ACTIVITY: Below are lines of data; restate word for word those running from the line containing "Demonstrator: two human" to the line containing "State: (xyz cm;", inclusive, and no others.

DATASET EXCERPT:
=== Section Start ===

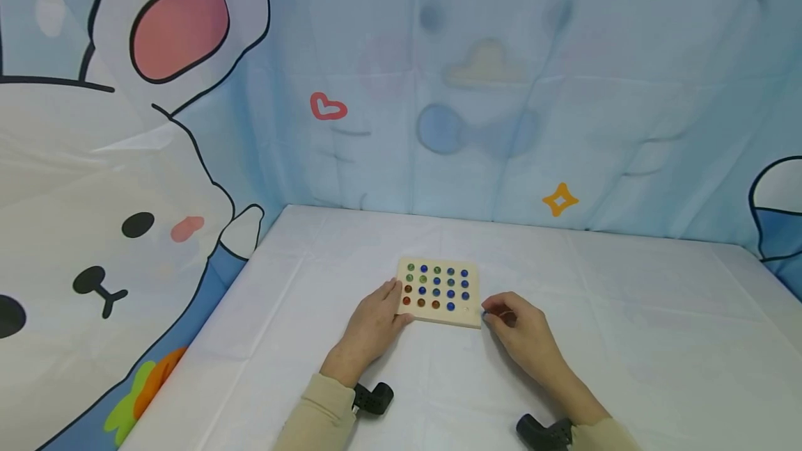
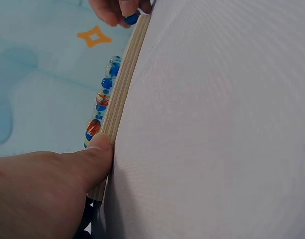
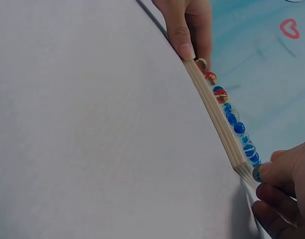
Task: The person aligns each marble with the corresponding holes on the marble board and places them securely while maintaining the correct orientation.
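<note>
A pale wooden board (image 1: 443, 287) lies on the white-covered table, bearing rows of glass marbles (image 1: 436, 281) in green, blue and reddish brown. My left hand (image 1: 374, 322) holds the board's left side, its thumb against the near edge. Off the board's right edge, my right hand (image 1: 523, 333) pinches a small blue marble (image 2: 131, 19) between thumb and fingertips. In the right wrist view, this marble (image 3: 257, 173) is beside the board's near right corner. Bare wood shows at the front right spot of the grid. The left fingers are partly hidden behind the board in the right wrist view.
The white tablecloth (image 1: 626, 326) spreads around the board on all sides. A blue printed curtain (image 1: 501, 89) hangs behind the table, and a cartoon-printed sheet (image 1: 94, 193) covers the left side. A black wrist device (image 1: 374, 399) sits at each sleeve.
</note>
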`<action>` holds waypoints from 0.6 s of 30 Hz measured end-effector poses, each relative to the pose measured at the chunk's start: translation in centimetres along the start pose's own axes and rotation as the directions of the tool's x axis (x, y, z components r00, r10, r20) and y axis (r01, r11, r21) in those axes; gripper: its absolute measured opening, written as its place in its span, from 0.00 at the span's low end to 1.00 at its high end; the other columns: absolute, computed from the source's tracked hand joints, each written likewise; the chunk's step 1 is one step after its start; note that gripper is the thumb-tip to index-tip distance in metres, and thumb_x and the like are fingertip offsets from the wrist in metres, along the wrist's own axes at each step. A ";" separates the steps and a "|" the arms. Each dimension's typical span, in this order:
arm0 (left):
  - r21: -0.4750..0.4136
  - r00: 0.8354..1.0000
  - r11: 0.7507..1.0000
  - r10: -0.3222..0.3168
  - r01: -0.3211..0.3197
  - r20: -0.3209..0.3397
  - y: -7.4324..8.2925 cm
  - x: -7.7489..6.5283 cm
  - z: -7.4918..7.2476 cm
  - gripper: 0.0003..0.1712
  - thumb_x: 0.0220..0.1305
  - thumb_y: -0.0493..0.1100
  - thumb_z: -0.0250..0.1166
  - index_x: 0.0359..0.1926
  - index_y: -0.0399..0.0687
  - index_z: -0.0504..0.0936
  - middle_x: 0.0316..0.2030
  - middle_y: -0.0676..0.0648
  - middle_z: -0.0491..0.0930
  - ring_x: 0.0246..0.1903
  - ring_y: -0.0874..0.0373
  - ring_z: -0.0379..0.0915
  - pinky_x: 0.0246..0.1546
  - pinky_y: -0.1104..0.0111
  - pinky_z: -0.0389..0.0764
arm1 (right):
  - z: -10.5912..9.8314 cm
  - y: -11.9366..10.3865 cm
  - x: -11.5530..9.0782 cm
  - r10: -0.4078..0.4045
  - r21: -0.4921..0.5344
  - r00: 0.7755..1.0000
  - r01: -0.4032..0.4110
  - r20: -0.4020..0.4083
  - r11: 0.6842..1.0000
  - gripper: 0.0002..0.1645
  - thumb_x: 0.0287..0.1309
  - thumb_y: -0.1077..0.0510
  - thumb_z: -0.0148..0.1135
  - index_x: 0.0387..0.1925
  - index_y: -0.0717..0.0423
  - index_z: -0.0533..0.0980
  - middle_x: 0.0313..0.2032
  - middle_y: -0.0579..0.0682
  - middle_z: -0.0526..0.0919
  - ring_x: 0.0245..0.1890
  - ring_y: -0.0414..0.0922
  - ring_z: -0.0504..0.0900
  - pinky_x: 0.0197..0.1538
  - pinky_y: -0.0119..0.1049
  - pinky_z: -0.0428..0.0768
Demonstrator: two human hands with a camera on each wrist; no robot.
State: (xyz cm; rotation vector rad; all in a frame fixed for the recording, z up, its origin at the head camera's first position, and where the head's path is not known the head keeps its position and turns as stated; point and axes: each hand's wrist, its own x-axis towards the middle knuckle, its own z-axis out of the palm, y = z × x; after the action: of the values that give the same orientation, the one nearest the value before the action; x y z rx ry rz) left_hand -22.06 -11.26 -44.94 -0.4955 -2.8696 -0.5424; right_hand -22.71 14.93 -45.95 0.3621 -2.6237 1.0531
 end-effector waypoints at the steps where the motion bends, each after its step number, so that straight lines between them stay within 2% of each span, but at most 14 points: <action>1: -0.001 1.000 1.000 0.000 0.000 0.000 0.0 0.0 0.0 0.37 0.71 0.52 0.60 0.71 0.33 0.64 0.70 0.35 0.66 0.69 0.45 0.65 0.69 0.57 0.71 | 0.0 -0.2 0.1 -0.006 0.010 1.000 0.006 0.003 1.000 0.13 0.58 0.68 0.67 0.43 0.54 0.79 0.40 0.47 0.84 0.41 0.41 0.81 0.45 0.32 0.85; 9: -0.009 1.000 1.000 0.001 -0.001 -0.003 0.0 0.1 0.1 0.37 0.71 0.51 0.60 0.71 0.33 0.64 0.70 0.35 0.66 0.69 0.45 0.65 0.70 0.57 0.70 | 0.5 -1.3 0.9 -0.012 0.049 1.000 0.011 0.022 0.999 0.13 0.58 0.71 0.65 0.43 0.56 0.80 0.41 0.49 0.84 0.43 0.43 0.81 0.48 0.40 0.86; 18: -0.004 1.000 1.000 0.006 -0.006 -0.005 -0.2 0.1 0.1 0.37 0.71 0.51 0.60 0.71 0.32 0.64 0.69 0.35 0.66 0.69 0.45 0.65 0.69 0.58 0.71 | 1.5 -1.6 1.5 -0.008 0.061 0.999 0.006 0.044 0.998 0.12 0.58 0.69 0.66 0.42 0.55 0.80 0.40 0.48 0.83 0.42 0.41 0.80 0.45 0.32 0.84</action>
State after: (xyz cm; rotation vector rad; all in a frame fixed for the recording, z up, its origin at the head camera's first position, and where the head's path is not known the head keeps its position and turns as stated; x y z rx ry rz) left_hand -22.18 -11.36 -45.08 -0.5029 -2.8621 -0.5481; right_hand -23.83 12.56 -45.43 0.4127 -2.6317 1.1379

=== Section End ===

OUTPUT FOR THIS TASK:
Demonstrator: two human hands with a camera on each wrist; no robot.
State: (xyz cm; rotation vector rad; all in a frame fixed for the recording, z up, its origin at the head camera's first position, and where the head's path is not known the head keeps its position and turns as stated; point and axes: each hand's wrist, its own x-axis towards the middle knuckle, its own z-axis out of the palm, y = z × x; after the action: of the values that give the same orientation, the one nearest the value before the action; x y z rx ry rz) left_hand -22.06 -11.26 -44.94 -0.4955 -2.8696 -0.5424; right_hand -22.71 14.93 -45.95 0.3621 -2.6237 1.0531

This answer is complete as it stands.